• Eid, Pride and Abraham’s Sacrifice

    The first thing that I tend to notice is that there seems to be more sweet things in the shops in Great Western Road than usual.

    And then on the day itself it is obvious that there’s more people going about their business all dressed up for an occasion. Some of them are carrying food. A swish of coloured fabric or a brilliantly white robe. And then I see people going visiting family in the local tenements. It is obvious that there’s a celebration going on.

    This week the Islamic festival of Eid al-Adha was going on. The Islamic calendar doesn’t keep time with the Gregorian Calendar that most of us use most of the time to organise our time.

    The Feast arrives about 11 days earlier each year. And living here, I can always tell when the feasting is about to break out. You can feel it in the street.

    Now it will be a very long time before we get this happening again, but the feast that is being celebrated by our Muslim friends is directly related to the worship of much of the Christian church today. Because the feast that was celebrated this week is based on one of the stories that comes up in the Lectionary today. And it will be another 33 years or so until these two things happen in the same week.

    So, I’m paying attention to Abraham this morning. And to his son. In our tradition we remember him taking Isaac in response to believing that he heard a call to sacrifice his son.

    The tradition in the Qur’an doesn’t mention the name of the son and Muslims generally presume the son to be Ishmael – the son of Abraham and Hagar the maidservant, whose birth we heard of just a few weeks ago.

    But it is in essence the same story.

    Abraham hears a call from God to sacrifice his son and sets off to do just that. And then just in time, God intervenes and calls off the sacrifice.

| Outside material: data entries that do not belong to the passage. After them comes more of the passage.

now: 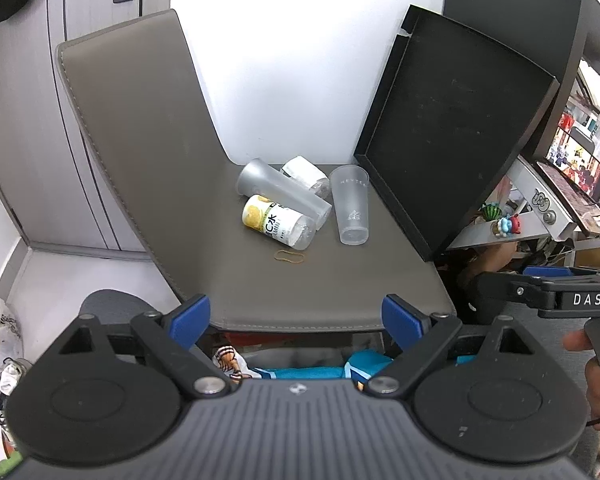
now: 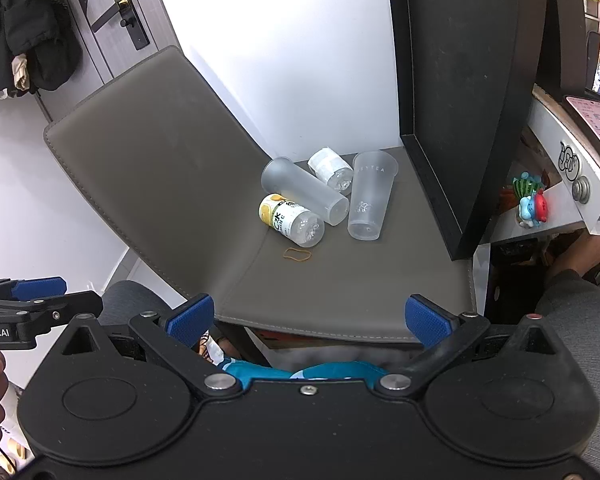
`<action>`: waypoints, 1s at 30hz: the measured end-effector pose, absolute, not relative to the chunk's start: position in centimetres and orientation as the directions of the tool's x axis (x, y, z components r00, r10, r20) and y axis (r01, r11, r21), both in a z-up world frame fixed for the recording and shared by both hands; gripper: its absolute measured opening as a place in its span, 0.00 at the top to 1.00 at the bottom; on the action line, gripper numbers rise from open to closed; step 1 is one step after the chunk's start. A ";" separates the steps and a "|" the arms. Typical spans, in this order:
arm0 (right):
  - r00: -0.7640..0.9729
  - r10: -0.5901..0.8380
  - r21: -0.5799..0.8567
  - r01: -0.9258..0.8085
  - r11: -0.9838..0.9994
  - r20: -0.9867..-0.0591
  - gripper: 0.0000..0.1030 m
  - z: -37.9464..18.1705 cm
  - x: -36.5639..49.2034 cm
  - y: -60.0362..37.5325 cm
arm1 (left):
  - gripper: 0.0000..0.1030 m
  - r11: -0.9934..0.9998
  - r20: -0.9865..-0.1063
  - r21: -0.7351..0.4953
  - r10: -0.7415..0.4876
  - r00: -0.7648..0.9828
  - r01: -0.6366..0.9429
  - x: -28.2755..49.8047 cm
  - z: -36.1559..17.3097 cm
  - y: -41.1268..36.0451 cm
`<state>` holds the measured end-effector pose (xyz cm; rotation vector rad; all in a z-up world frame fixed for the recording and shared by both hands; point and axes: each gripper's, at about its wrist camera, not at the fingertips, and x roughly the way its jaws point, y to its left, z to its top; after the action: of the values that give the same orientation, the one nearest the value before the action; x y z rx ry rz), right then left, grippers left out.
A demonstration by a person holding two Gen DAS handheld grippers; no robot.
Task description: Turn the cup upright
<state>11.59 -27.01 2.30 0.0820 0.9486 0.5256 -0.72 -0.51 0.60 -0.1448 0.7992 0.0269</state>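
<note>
A frosted plastic cup (image 1: 282, 193) (image 2: 305, 191) lies on its side on the grey chair seat (image 1: 340, 280) (image 2: 360, 280), resting on a bottle. A second frosted cup (image 1: 351, 205) (image 2: 370, 196) stands upright next to it on the right. My left gripper (image 1: 296, 320) is open and empty, hovering at the seat's front edge. My right gripper (image 2: 307, 318) is open and empty, also at the front edge. Both are well short of the cups.
A yellow-labelled bottle (image 1: 278, 222) (image 2: 292, 220) and a white-labelled bottle (image 1: 305, 174) (image 2: 332, 170) lie beside the tipped cup. A rubber band (image 1: 289, 256) (image 2: 297, 255) lies in front. A black board (image 1: 452, 120) (image 2: 460, 100) leans at the right. The chair back (image 1: 140, 120) rises on the left.
</note>
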 end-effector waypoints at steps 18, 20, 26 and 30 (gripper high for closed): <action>0.469 0.461 0.294 -0.387 0.874 -0.754 0.00 2.2 11.5 -27.0 | 0.11 0.990 -0.718 -0.113 -0.022 0.696 -0.085 -0.7 0.5 -0.5; 0.467 0.462 0.295 -0.387 0.873 -0.754 0.00 2.2 11.6 -27.0 | 0.11 0.990 -0.720 -0.113 -0.021 0.693 -0.087 -0.7 0.4 -0.5; 0.461 0.463 0.298 -0.387 0.872 -0.757 0.00 2.0 11.9 -27.1 | 0.11 0.990 -0.726 -0.111 -0.018 0.687 -0.092 0.0 0.3 -0.7; 0.463 0.465 0.307 -0.377 0.874 -0.755 0.00 1.9 12.3 -27.3 | 0.11 0.990 -0.730 -0.111 -0.019 0.683 -0.091 0.7 0.3 -0.9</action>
<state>12.32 -27.33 1.86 0.1011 0.9593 0.5184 0.74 -0.91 0.30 -0.1429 0.8185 0.0407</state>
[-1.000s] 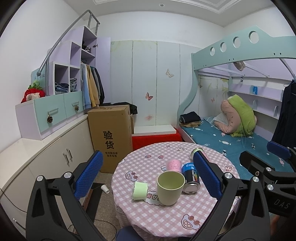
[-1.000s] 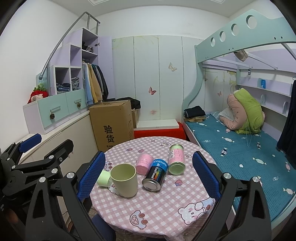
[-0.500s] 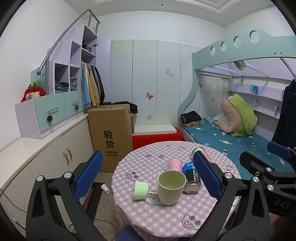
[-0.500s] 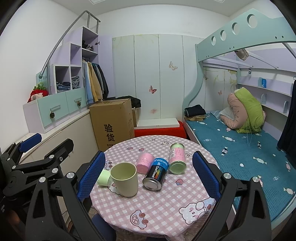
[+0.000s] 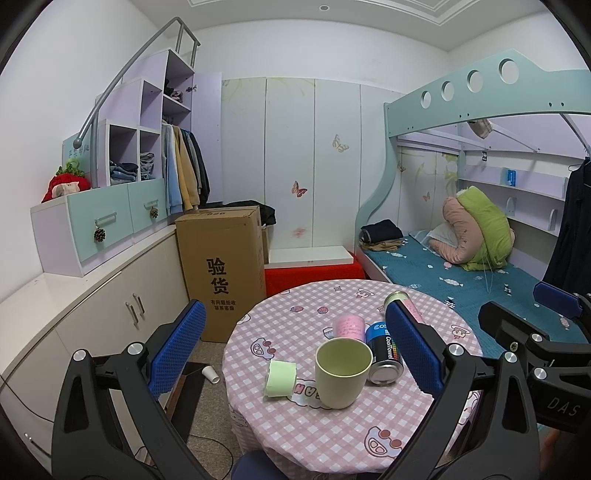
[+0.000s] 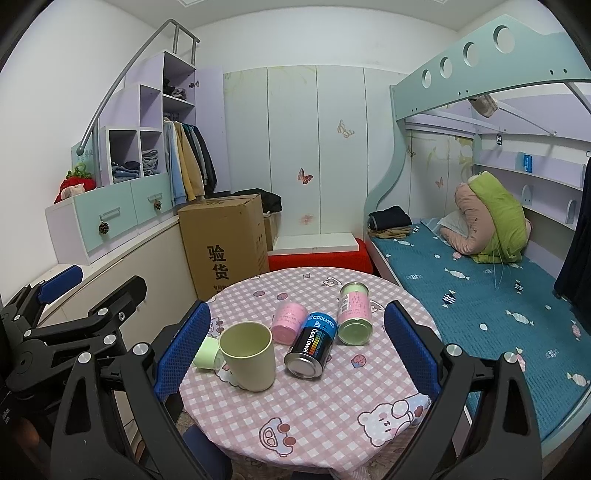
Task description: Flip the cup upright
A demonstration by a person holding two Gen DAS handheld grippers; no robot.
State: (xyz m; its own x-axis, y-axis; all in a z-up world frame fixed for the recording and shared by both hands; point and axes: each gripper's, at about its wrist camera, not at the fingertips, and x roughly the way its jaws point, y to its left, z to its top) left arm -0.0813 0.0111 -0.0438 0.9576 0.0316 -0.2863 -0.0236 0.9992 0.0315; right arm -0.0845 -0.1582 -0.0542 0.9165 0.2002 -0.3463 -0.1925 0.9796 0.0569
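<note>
While both grippers' fingers (image 5: 176, 347) gape empty, one upright cup (image 5: 342, 372), four toppled cans (image 6: 311, 344), one table (image 6: 325, 413)

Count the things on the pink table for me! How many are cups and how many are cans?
Cups: 3 (big green cup upright, small green cup on its side, pink cup on its side)
Cans: 2 (black can, pink-and-green can, both lying down)
Total: 5

Even, bright indoor light from above; recessed ceiling lamp (image 5: 324, 7) visible in left view. Soft, faint shadows under cup (image 5: 342, 372) on desk (image 5: 295, 424). No glare. Both views sharp. Strong fisheye bending, black vignette at corners.
</note>
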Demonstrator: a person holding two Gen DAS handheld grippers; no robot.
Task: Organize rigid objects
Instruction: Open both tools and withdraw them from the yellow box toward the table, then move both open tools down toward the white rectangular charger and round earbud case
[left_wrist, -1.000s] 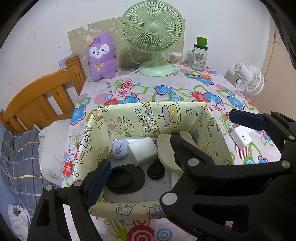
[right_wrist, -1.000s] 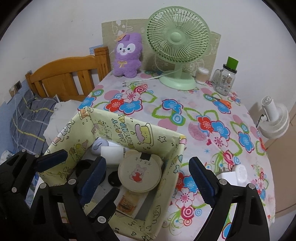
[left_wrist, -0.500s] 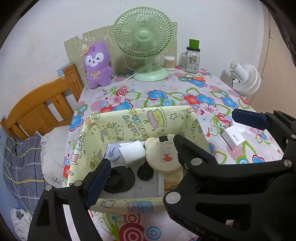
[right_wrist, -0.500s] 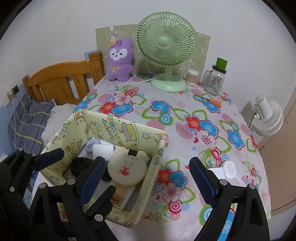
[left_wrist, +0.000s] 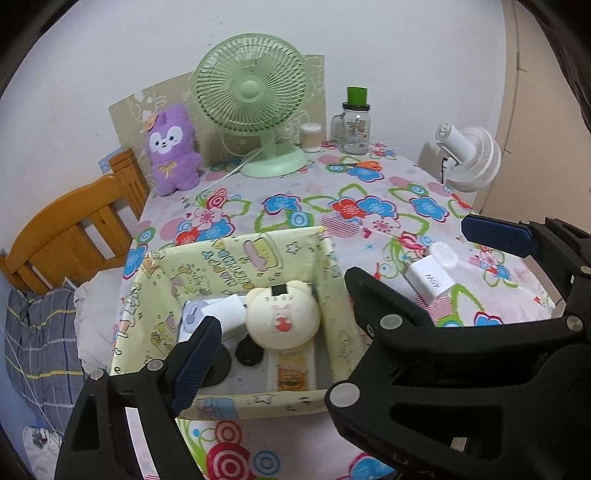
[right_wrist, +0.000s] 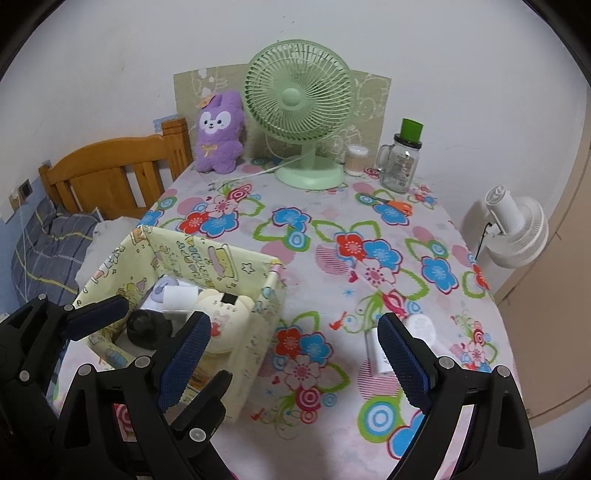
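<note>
Pale yellow cartoon-printed fabric storage box (left_wrist: 236, 266), open-topped, near the left front edge of the flower-patterned tablecloth (right_wrist: 332, 206); it holds a cream bear-shaped round compact (left_wrist: 282, 319) propped upright, a white block (left_wrist: 231, 314), a lilac-and-white gadget (left_wrist: 192, 314) and black round pieces (right_wrist: 146, 326) partly hidden behind the fingers. White rectangular charger (left_wrist: 430, 282) and a white oval case (left_wrist: 443, 254) lie on the cloth right of the box, the charger half covered in the right wrist view. Left gripper (left_wrist: 328, 280) and right gripper (right_wrist: 291, 360) both gape wide, nothing between the pads.
</note>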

    The straight-forward interpretation of the story that is found in Christian, Jewish and Islamic traditions is that Abraham’s willingness to perform the sacrifice was enough. The son’s blood didn’t need to be spilt after all. Abraham’s willing submission to the will of God was enough.

    Various retellings of the story have different details – particularly in the acquiescence or not of the son in the sacrifice scheme.

    But none of those three traditions has been entirely content to leave this text to speak for itself. This is a story that has been argued and puzzled over for centuries. Indeed, perhaps that is its major purpose.

    I knew a priest some years ago who had a painting of Abraham and Isaac in his study looking down at him as he prepared every sermon. It was a fine picture. An beautiful picture.

    Until you noticed the glint of a knife in the father’s hand.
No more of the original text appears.